Friday, 28 March 2014

Wennberg: ten thoughts about chronic care

In Chapter 12 of his book "Tracking Medicine", John Wennberg reflects on how the American health system is treating chronic patients and, as I think it is a careful and timely analysis, I want to dedicate this post to comment these reflections.

First thought

Blind trust in hospital medicine does not work for the chronically ill patients

It is considered that Medicare spends 18% of its budget on hospital admission bills during the last two years of life of chronic patients. While it is true that overactive hospitals can add some days to the lives of chronic patients, the question is what is the quality and how big is the suffering... and at what cost.

Second thought

Sutton's law: If you are interested in saving money, have no doubt that the saving is to be found in hospitals

Willie Sutton was a bank robber, and when asked why he did it, he answered: "That's where the money is, right?". Wennberg proposes a strategy for implementing Sutton’s law in a less bleeding way: benchmarking. I mean, if you get the hospitals that admit more chronic patients to reduce these rates to levels of those hospitals who admit less, you could raise enough money for community programs more tailored to the needs of these patients, and also could really make a saving.

Third thought

It’s the quantity, stupid!

"It's the economy, stupid" is a phrase that has 57 million results on Google. According to Wikipedia, the judgment can be attributed to James Carville, an adviser to Bill Clinton’s presidential electoral campaign of 1992. Curiously, the same Wikipedia source says that this campaign also had another slogan: "Don’t forget health care." Wennberg tunes into Carville’s phrase to highlight that the amount of installed hospital beds in a territory is the main attraction for potentially avoidable admissions.
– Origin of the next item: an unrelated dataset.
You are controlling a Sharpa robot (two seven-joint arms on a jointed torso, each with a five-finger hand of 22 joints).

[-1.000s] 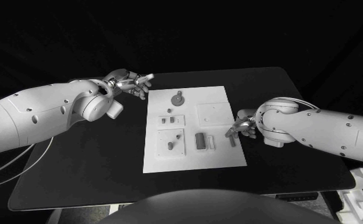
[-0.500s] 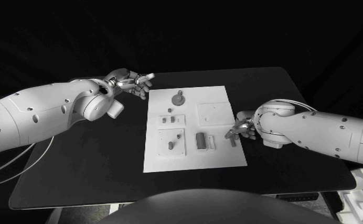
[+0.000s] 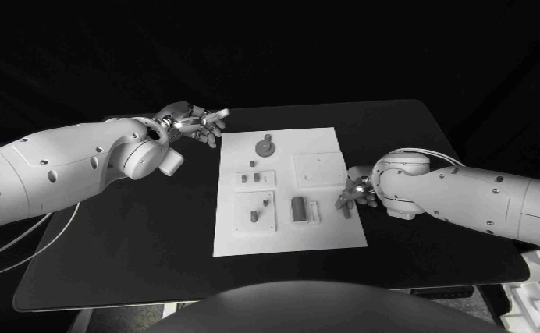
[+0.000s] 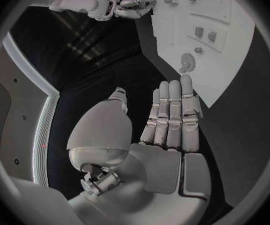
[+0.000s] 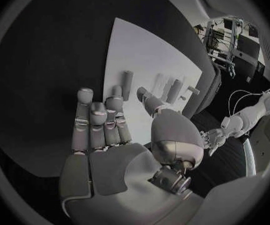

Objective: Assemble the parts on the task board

Therefore, the advice is clear: eliminate as many hospital beds as possible.

Fourth thought

More hospices, outpatient care and home care in itself will fail to reduce potentially avoidable hospital admissions

The high prevalence of chronic diseases cause that the resources made available, whatever they may be, are used. Therefore, if you invest in community resources with an alternative intent, they will no doubt be used instead in a complementary way, but by no means as a substitute. According to Wennberg, the unique formula for progress is not investing in more resources but aligning the care objectives between hospitals and community services, and this can only be achieved through the coordination or integration of services (the latter much more advisable that the first action).

Fifth thought

If nothing is done, the tendency to increase hospital admissions is unstoppable

American statistics warn that the trends to improve hospital care for chronic patients and to technify the end of life episodes are unstoppable, and what is even more disturbing is that in the territories where the figures are higher, far from moderating, continue to increase even more than standard trends.

Sixth thought

The funding model influences, but it’s not essential

I understand that the statement goes against logic, but Wennberg would emphasize that more than the way in which providers are paid, the installed hospital bed capacity in a region has an influence upon the admission of chronic patients over the billing model. And for this reason, in "Tracking Medicine" Wennberg cites a work by Laurence Baker, an economist at Stanford, who examined the hospitalization rates for the last two years of life of chronic patients in California, according to four different types of payment models, ranging from direct payment by invoice to plans of capitative basis. The conclusions were that the payment model was not decisive in the variations and, instead, yes it was the "hospital” factor. I mean, what's really essential in potentially avoidable admissions is the supply of beds made available to the chronic patients.

Seventh thought

The most well-ordered systems (such as Kaiser or Mayo) are promising, but still they do not have all the answers

"The Dartmouth Atlas Project" evidences that the models that have evolved towards providing integrated services for chronic patients waste less and offer instead, a higher quality health care. For this reason, Wennberg believes that providers like Kaiser and Mayo, which offer integrated service for chronic patients are the ones to lead the way for others, although, he complains, these suppliers have not yet managed to stabilize their models enough and still have too many internal variations as to be replicable in other territories.

Eighth thought

It's not fair (part one)

It is not fair that people who live in areas where chronic patients go to the hospital less, should fund with their health plans and taxes the avoidable admissions of the territories that consume more.

Ninth thought

It's not fair (part two)

Wennberg says that patients who happen to live in areas where chronic patients are admitted more are penalized because they face more copayments (copayments that all the associations have, even Kaiser). This is a burden that these patients should not have to bear if their provider would offer integrated services and programs orientated to chronicity. And this is not fair for their savings and for their health.

Tenth thought

The improper use of hospital beds worsens the patients’ end of life experience

Wennberg argues that the unnecessarily tech death is a plague that should be fought with all our strength. And for this reason he brings on some statistics: 30% of chronic patients who die in Los Angeles die in an UCI or in a hospital bed after having gone through the UCI, while in the state of Minneapolis the same figure is 14%.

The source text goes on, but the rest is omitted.